* [What this task involves]:
When you transcribe the data below, reproduce every line exactly and leave each picture out.

* [Data section]:
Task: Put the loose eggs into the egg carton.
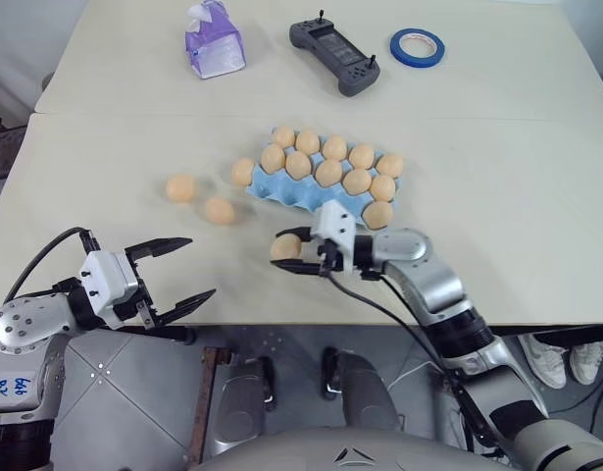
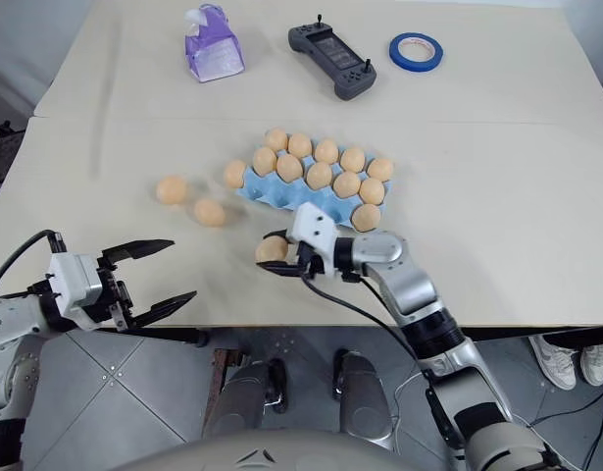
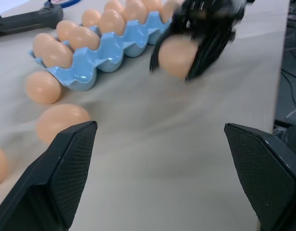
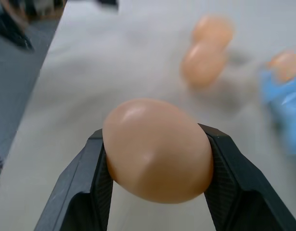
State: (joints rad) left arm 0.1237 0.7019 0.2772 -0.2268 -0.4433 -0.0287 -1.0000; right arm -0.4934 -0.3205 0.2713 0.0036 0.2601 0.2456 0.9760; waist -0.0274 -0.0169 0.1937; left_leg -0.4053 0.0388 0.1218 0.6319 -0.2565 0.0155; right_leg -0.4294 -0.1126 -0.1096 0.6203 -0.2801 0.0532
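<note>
Right gripper (image 1: pixel 293 249) is clamped on one egg (image 1: pixel 285 246), fingers on either side of its middle, just above the surface (image 1: pixel 497 245) and near the front edge of the egg carton (image 1: pixel 281 184). Gripper lies level and points toward the robot's left, so the egg is pinched side-on; looks like a carry grasp meant to bring it over a cup.

Egg carton sits mid-surface, light blue, nearly full of eggs. Any free cups seem to be at its near-left end, though I can't tell for sure from here.

Three loose eggs are out: one (image 1: pixel 242 172) touching the carton's left end, two more (image 1: pixel 181 188) (image 1: pixel 220 210) further left, near each other on bare surface.

Left gripper (image 1: pixel 180 268) hangs at the near-left edge with fingers spread wide, holding nothing; probably parked out of the way, or staged for the left-side eggs.

Purple tissue pack (image 1: pixel 214 41), black controller (image 1: pixel 334 55) and blue tape roll (image 1: pixel 417 46) lie at the far side, well apart from the work.
</note>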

* [Finished task]:
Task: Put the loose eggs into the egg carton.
State: (joints rad) left arm 0.1237 0.7019 0.2772 -0.2268 -0.4433 -0.0287 -1.0000; right arm -0.4934 -0.3205 0.2713 0.0036 0.2601 0.2456 0.9760; waist -0.0274 -0.0169 0.1937; left_leg -0.4053 0.0388 0.1218 0.6319 -0.2565 0.0155; right_leg -0.4294 -0.1126 -0.1096 0.6203 -0.2801 0.0532
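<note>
Right gripper (image 1: pixel 293 249) is clamped on one egg (image 1: pixel 285 246), fingers on either side of its middle, just above the surface (image 1: pixel 497 245) and near the front edge of the egg carton (image 1: pixel 281 184). Gripper lies level and points toward the robot's left, so the egg is pinched side-on; looks like a carry grasp meant to bring it over a cup.

Egg carton sits mid-surface, light blue, nearly full of eggs. Any free cups seem to be at its near-left end, though I can't tell for sure from here.

Three loose eggs are out: one (image 1: pixel 242 172) touching the carton's left end, two more (image 1: pixel 181 188) (image 1: pixel 220 210) further left, near each other on bare surface.

Left gripper (image 1: pixel 180 268) hangs at the near-left edge with fingers spread wide, holding nothing; probably parked out of the way, or staged for the left-side eggs.

Purple tissue pack (image 1: pixel 214 41), black controller (image 1: pixel 334 55) and blue tape roll (image 1: pixel 417 46) lie at the far side, well apart from the work.
</note>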

Apart from this answer, nothing more is required.